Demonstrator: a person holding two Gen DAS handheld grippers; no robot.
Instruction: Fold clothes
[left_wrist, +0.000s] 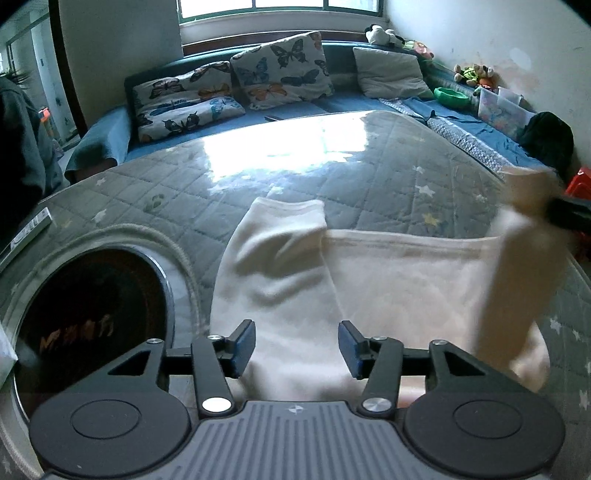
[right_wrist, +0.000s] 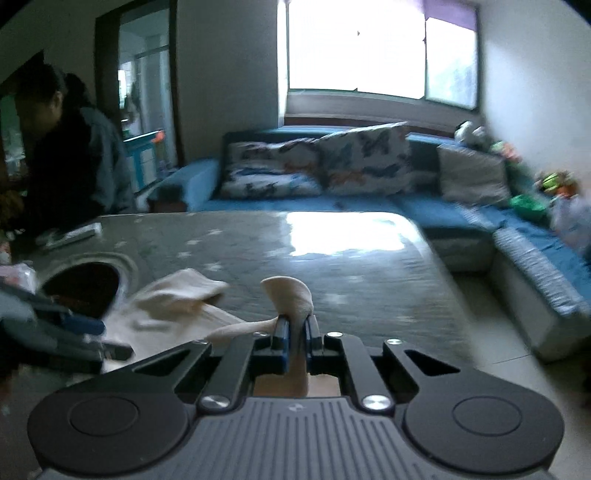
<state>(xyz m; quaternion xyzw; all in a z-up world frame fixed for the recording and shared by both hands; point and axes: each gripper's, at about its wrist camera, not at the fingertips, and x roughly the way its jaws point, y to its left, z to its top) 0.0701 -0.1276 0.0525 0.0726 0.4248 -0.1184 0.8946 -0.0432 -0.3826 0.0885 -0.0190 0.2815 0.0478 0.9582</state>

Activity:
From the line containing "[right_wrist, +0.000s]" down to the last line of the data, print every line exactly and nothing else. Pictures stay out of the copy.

Task solution:
[right_wrist, +0.000s] 
<state>(xyz m; quaternion xyzw; all in a z-up world frame fixed for the recording and shared by both hands; point and axes: each gripper's, at about its wrist camera, not at the fingertips, and x roughly the way its jaws point, y to its left, z to its top) 0.0701 -0.1276 0.0525 0.0726 0.4248 -0.1184 0.8946 -0.0432 -0.3826 0.0885 -0.0190 0.2815 0.0478 0.9582</state>

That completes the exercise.